Les acteurs de la société civile se sont réunis en atelier le 24 avril à Brazzaville pour définir des mécanismes visant à renforcer la prise en compte des droits des autochtones et leur participation dans la gouvernance forestière.
Malgré l’existence de plusieurs mécanismes institutionnels visant à promouvoir les droits des autochtones, ceux-ci sont toujours en proie à des difficultés en matière d’accès équitable aux ressources naturelles, a fait constater le représentant de l’Observatoire congolais des droits de l’homme (ODCH), Quentin Geodefroid Banga.
« L’objectif de l’atelier est de créer les conditions d’une compréhension commune des enjeux pour des solutions durables. L’OCDH souligne l’importance de la participation effective des populations autochtones et communautaires locales dont les voix doivent être entendues et prises en compte dans les décisions qui affectent leurs terres, leurs ressources et leurs emplois », a-t-il expliqué.

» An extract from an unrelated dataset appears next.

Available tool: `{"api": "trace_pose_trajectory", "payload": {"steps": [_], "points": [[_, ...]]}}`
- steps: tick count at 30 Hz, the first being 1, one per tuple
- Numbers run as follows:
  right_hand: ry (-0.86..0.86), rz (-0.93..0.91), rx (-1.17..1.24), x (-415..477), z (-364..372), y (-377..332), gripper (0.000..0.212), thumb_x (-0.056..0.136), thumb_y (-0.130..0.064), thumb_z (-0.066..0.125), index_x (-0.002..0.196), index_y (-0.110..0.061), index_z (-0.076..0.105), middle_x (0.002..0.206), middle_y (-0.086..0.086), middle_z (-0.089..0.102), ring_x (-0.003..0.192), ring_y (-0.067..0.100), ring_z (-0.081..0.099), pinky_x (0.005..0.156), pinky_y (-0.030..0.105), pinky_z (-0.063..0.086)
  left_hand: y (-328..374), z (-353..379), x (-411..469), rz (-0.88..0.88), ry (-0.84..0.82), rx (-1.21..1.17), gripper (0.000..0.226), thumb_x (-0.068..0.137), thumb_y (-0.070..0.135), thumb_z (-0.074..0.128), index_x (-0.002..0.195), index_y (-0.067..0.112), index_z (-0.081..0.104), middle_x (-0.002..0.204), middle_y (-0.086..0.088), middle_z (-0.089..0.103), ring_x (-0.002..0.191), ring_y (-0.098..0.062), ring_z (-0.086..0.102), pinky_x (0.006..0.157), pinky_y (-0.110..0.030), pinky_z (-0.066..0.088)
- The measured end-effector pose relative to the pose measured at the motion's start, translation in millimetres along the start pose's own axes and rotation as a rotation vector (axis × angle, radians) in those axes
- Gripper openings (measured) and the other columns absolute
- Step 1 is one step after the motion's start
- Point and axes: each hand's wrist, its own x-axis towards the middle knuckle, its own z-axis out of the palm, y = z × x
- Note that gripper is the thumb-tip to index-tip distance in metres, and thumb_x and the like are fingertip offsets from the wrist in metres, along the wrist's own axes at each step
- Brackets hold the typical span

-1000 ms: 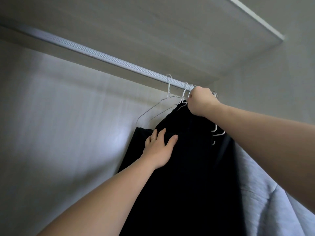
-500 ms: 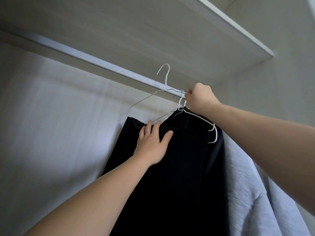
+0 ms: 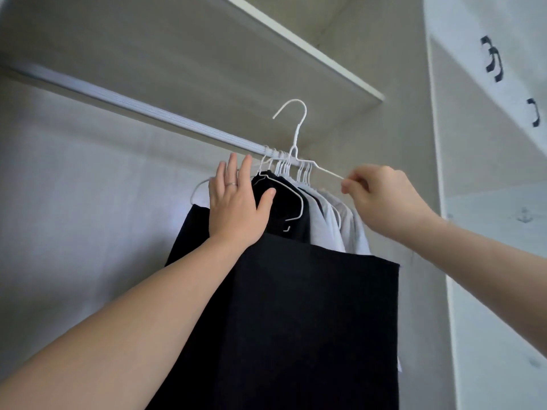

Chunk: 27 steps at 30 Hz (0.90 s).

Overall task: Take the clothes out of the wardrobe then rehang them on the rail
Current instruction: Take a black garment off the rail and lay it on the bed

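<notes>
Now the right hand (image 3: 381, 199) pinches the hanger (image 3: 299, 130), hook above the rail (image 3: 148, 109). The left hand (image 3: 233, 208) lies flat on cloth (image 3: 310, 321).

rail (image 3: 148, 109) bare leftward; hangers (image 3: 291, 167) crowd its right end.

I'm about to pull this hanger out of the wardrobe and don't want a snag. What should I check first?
1. Hook of the raised hanger off the rail: ok, it stands above the rail.
2. Grip of the right hand: ok, it pinches the hanger's right shoulder wire.
3. The left hand steadying the black garment: ok, it lies flat against it with straight fingers.
4. Hanger free of the other hangers: cannot tell, the wires crowd together at its neck.
5. Garment seated on the hanger: cannot tell, the lower bar is not visible.
</notes>
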Motion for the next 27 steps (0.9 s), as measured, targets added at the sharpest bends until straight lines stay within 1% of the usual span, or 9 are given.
{"api": "trace_pose_trajectory", "payload": {"steps": [3, 7, 9, 11, 15, 19, 21, 24, 27], "points": [[-0.015, -0.011, -0.011, -39.0, -46.8, 17.4, 0.020, 0.097, -0.021, 0.055, 0.080, -0.016, 0.066, 0.052, -0.008, 0.051, 0.060, -0.002, 0.053, 0.051, 0.011, 0.036, 45.6, -10.4, -10.6, 0.038, -0.023, -0.033, 0.066, 0.100, 0.048, 0.039, 0.156, 0.019, 0.019, 0.166, -0.005, 0.009, 0.153, -0.024, 0.002, 0.124, -0.046, 0.002], [-0.039, 0.065, -0.065, -89.3, -118.2, 48.5, 0.021, 0.093, -0.027, 0.060, 0.072, -0.022, 0.061, 0.053, -0.005, 0.053, 0.064, 0.005, 0.053, 0.048, 0.015, 0.033, 114.8, -20.6, -38.4, 0.163, -0.001, -0.068, 0.058, 0.101, 0.043, 0.040, 0.152, 0.016, 0.035, 0.164, -0.003, 0.023, 0.152, -0.023, 0.010, 0.122, -0.048, 0.011], [-0.053, 0.125, -0.132, -117.4, -158.7, 64.6, 0.027, 0.090, -0.028, 0.063, 0.065, -0.024, 0.054, 0.049, -0.005, 0.049, 0.061, 0.006, 0.052, 0.048, 0.021, 0.034, 156.3, -22.8, -51.6, 0.156, 0.015, -0.122, 0.058, 0.100, 0.045, 0.044, 0.150, 0.017, 0.037, 0.164, -0.004, 0.022, 0.153, -0.025, 0.008, 0.122, -0.049, 0.011], [-0.111, 0.177, -0.217, -145.9, -198.3, 78.2, 0.031, 0.089, -0.028, 0.064, 0.062, -0.025, 0.050, 0.047, -0.007, 0.044, 0.056, 0.004, 0.050, 0.045, 0.018, 0.029, 198.6, -21.7, -64.2, 0.165, 0.005, -0.155, 0.060, 0.099, 0.050, 0.045, 0.149, 0.018, 0.039, 0.165, -0.004, 0.019, 0.153, -0.025, 0.005, 0.122, -0.050, 0.009], [-0.209, 0.291, -0.449, -199.2, -280.5, 102.1, 0.023, 0.090, -0.035, 0.062, 0.070, -0.025, 0.055, 0.052, -0.008, 0.050, 0.049, 0.004, 0.046, 0.045, 0.023, 0.026, 285.6, -7.2, -100.9, 0.279, -0.082, -0.245, 0.059, 0.098, 0.052, 0.044, 0.147, 0.021, 0.038, 0.166, -0.003, 0.011, 0.153, -0.026, -0.001, 0.122, -0.053, 0.006], [-0.235, 0.311, -0.790, -254.4, -361.0, 121.8, 0.006, 0.086, -0.031, 0.060, 0.092, -0.028, 0.060, 0.068, -0.015, 0.056, 0.062, 0.014, 0.054, 0.049, 0.020, 0.027, 378.0, 15.6, -148.9, 0.349, -0.158, -0.383, 0.064, 0.094, 0.053, 0.048, 0.147, 0.020, 0.038, 0.166, -0.004, 0.010, 0.152, -0.030, 0.000, 0.122, -0.053, 0.004], [-0.269, 0.338, -0.883, -282.1, -398.9, 132.4, 0.023, 0.084, -0.031, 0.059, 0.106, -0.029, 0.061, 0.087, -0.016, 0.062, 0.083, 0.018, 0.058, 0.057, 0.025, 0.034, 424.8, 26.3, -177.5, 0.371, -0.207, -0.461, 0.067, 0.093, 0.055, 0.048, 0.148, 0.019, 0.037, 0.166, -0.005, 0.010, 0.152, -0.031, 0.001, 0.121, -0.054, 0.004], [-0.312, 0.347, -1.001, -326.6, -449.1, 144.1, 0.042, 0.083, -0.030, 0.065, 0.125, -0.025, 0.060, 0.120, -0.007, 0.063, 0.117, 0.022, 0.052, 0.086, 0.038, 0.042, 494.5, 40.7, -223.9, 0.390, -0.297, -0.590, 0.071, 0.091, 0.059, 0.049, 0.149, 0.021, 0.035, 0.167, -0.004, 0.008, 0.152, -0.031, -0.001, 0.122, -0.054, 0.005], [-0.371, 0.405, -1.090, -376.3, -489.5, 148.8, 0.059, 0.081, -0.030, 0.070, 0.137, -0.024, 0.052, 0.143, -0.002, 0.049, 0.139, 0.025, 0.035, 0.112, 0.047, 0.026, 559.0, 53.7, -273.0, 0.417, -0.384, -0.727, 0.076, 0.089, 0.063, 0.051, 0.150, 0.022, 0.032, 0.167, -0.004, 0.005, 0.153, -0.029, -0.005, 0.122, -0.055, 0.003]]}}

Pour Lassana Koné, représentant de ‘’Forest people programm’’, la forêt n’est seulement une richesse écologique ou économique c’est aussi un espace de vie, de mémoire, de culture et de subsistance pour les populations autochtones et es communautés locales. « Notre engagement communautaire et notre travail d'analyse montrent que des défis subsistent notamment en raison d'une harmonisation encore insuffisante entre les différents cas. Aussi en raison d'une sécurisation fragile des droits fonciers coutumiers ainsi que de garanties procédurales de sauvegarde et de mécanismes de participation effective encore insuffisants dans les décisions qui affectent directement les communautés », a-t-il fait savoir en appelant à prendre en compte les réalités des communautés concernées, à renforcer le dialogue entre les différentes parties présentes.

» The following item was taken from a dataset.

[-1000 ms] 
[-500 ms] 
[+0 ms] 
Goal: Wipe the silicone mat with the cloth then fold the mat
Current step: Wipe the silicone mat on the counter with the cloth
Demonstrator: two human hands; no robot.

Le représentant de la direction générale de la promotion des peuples autochtones, Aubin Djondo Kende, a, quant à lui, souligné le fait que les données issues de l’enquête menée auprès des communautés concernées permettent de résorber les problématiques sur la gouvernance forestière et le respect des droits humains des autochtones au niveau de l'État pour proposer des nouveaux programmes de développement.